# The General object structure of MDAanlysis

There are two funcamental classes of MDAnalysis: 
- `Universe`
- `AtomGroup`

A particle is represented as an `Atom` object and multiple particle are grouped together in `AtomGroup` class.

First we create a `Universe` data structure. It stores all the atoms of our system in `AtomGroup` class.

In [1]:
import MDAnalysis as mda
from MDAnalysis.tests.datafiles import PSF, DCD, GRO, XTC
import  matplotlib.pyplot as plt

we create our universe using topology file, we can also add trejectory file in second argument but it is optional.

In [10]:
psf_uni = mda.Universe(PSF)
print(psf_uni)

<Universe with 3341 atoms>


A **topology file** is always required for loading data into `Universe`. MDAnalysis accepts PSF, PDB, CRD, and GRO formats.

In [11]:
psf_uni.trajectory 

AttributeError: No trajectory loaded into Universe

An error came when we tried to look trajectory info because we did not load any trajectory file and psf file does not contain coordinate information.

If a file does contain coordinate information then we will have a trajectory of 1 frame.

In [12]:
# Let's use GRO file

gro_uni = mda.Universe(GRO)
print(gro_uni)

<Universe with 47681 atoms>


In [16]:
gro_uni.trajectory

<GROReader /home/sujaly/anaconda3/envs/MDAnalysis/lib/python3.13/site-packages/MDAnalysisTests/data/adk_oplsaa.gro with 1 frames of 47681 atoms>

In [17]:
type(gro_uni.trajectory)

MDAnalysis.coordinates.GRO.GROReader

In [18]:
len(gro_uni.trajectory)

1

In [19]:
# universe with trajectory

uni_traj = mda.Universe(PSF, DCD)
print(uni_traj)
print(len(uni_traj.trajectory))

<Universe with 3341 atoms>
98


# Working with groups of atoms

We have three classes to work with:
- `AtomGroup`: Can be access through `.atoms` attribute of `Universe`
- `ResidueGroup`: Can be access through `.residues` attribute of `Universe`
- `SegmentGroup`: Can be access through `.segments` attribute po `Universe`

In [20]:
uni_traj.atoms

<AtomGroup with 3341 atoms>

In [21]:
uni_traj.residues

<ResidueGroup with 214 residues>

In [22]:
uni_traj.segments

<SegmentGroup with 1 segment>

These groups can be thought as list, so you can select using slicing

In [29]:
last_five_atoms = uni_traj.atoms[-5:]
print(last_five_atoms)
print("atoms:", last_five_atoms.names)
print("residue of the atoms:", last_five_atoms.resnames)
print("segment id of the atoms:", last_five_atoms.segids)

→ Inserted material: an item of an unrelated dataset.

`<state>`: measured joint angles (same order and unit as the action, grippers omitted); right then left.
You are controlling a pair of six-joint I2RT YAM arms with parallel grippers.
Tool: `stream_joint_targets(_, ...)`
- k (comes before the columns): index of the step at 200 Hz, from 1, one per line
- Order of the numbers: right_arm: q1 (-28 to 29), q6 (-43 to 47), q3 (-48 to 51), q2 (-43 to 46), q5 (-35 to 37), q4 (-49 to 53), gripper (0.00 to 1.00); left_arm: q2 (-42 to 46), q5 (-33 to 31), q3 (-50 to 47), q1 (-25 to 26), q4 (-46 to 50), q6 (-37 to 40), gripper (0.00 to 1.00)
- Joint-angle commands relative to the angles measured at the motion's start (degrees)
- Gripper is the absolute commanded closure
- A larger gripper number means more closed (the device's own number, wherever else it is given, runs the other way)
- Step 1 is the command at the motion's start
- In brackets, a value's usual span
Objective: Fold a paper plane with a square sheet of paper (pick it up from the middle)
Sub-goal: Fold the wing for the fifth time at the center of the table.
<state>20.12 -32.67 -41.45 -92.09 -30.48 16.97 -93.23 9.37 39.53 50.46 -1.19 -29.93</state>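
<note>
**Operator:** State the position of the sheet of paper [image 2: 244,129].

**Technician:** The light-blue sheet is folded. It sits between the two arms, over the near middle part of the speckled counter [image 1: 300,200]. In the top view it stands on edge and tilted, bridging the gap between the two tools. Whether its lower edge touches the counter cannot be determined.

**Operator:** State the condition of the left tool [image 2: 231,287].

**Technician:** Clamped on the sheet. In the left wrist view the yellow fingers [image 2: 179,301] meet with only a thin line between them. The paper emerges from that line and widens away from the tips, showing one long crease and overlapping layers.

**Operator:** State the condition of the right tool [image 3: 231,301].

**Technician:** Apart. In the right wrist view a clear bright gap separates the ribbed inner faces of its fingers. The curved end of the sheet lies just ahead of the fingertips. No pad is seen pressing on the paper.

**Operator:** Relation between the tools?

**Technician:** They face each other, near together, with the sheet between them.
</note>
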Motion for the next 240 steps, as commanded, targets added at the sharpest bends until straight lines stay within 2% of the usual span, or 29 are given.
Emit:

<AtomGroup [<Atom 3337: HA1 of type 6 of resname GLY, resid 214 and segid 4AKE>, <Atom 3338: HA2 of type 6 of resname GLY, resid 214 and segid 4AKE>, <Atom 3339: C of type 32 of resname GLY, resid 214 and segid 4AKE>, <Atom 3340: OT1 of type 72 of resname GLY, resid 214 and segid 4AKE>, <Atom 3341: OT2 of type 72 of resname GLY, resid 214 and segid 4AKE>]>
atoms: ['HA1' 'HA2' 'C' 'OT1' 'OT2']
residue of the atoms: ['GLY' 'GLY' 'GLY' 'GLY' 'GLY']
segment id of the atoms: ['4AKE' '4AKE' '4AKE' '4AKE' '4AKE']


it also has a powerful atom selection language. This is available with the `.select_atoms()` method of `AtomGroup` or `Universe` instance

In [36]:
print(uni_traj.select_atoms("resname ASP or resname GLU"))
print(uni_traj.select_atoms("resname ASP or resname GLU").resnames[:50]) #first 50

<AtomGroup [<Atom 318: N of type 54 of resname GLU, resid 22 and segid 4AKE>, <Atom 319: HN of type 1 of resname GLU, resid 22 and segid 4AKE>, <Atom 320: CA of type 22 of resname GLU, resid 22 and segid 4AKE>, ..., <Atom 3271: OE2 of type 72 of resname GLU, resid 210 and segid 4AKE>, <Atom 3272: C of type 20 of resname GLU, resid 210 and segid 4AKE>, <Atom 3273: O of type 70 of resname GLU, resid 210 and segid 4AKE>]>
['GLU' 'GLU' 'GLU' 'GLU' 'GLU' 'GLU' 'GLU' 'GLU' 'GLU' 'GLU' 'GLU' 'GLU'
 'GLU' 'GLU' 'GLU' 'ASP' 'ASP' 'ASP' 'ASP' 'ASP' 'ASP' 'ASP' 'ASP' 'ASP'
 'ASP' 'ASP' 'ASP' 'GLU' 'GLU' 'GLU' 'GLU' 'GLU' 'GLU' 'GLU' 'GLU' 'GLU'
 'GLU' 'GLU' 'GLU' 'GLU' 'GLU' 'GLU' 'ASP' 'ASP' 'ASP' 'ASP' 'ASP' 'ASP'
 'ASP' 'ASP']


In [38]:
print(uni_traj.select_atoms("resid 50-100").n_residues) # prints number of residues using .n_residues
print(uni_traj.residues[50:100].n_residues) # this does not include last residue

51
50


In [40]:
#Glutamic acid is typically named “GLU”, but histidine can be named “HIS”, “HSD”, or “HSE” depending on its protonation state and the force field used.
uni_traj.select_atoms("(resname GLU or resname HS*) and name CA and (resid 1:100)")


<AtomGroup with 6 atoms>

## Note:

An `AtomGroup` created from a selection is sorted and duplicate elements are removed. This is not true for an `AtomGroup` produced by slicing. Thus, slicing can be used when the order of atoms is crucial.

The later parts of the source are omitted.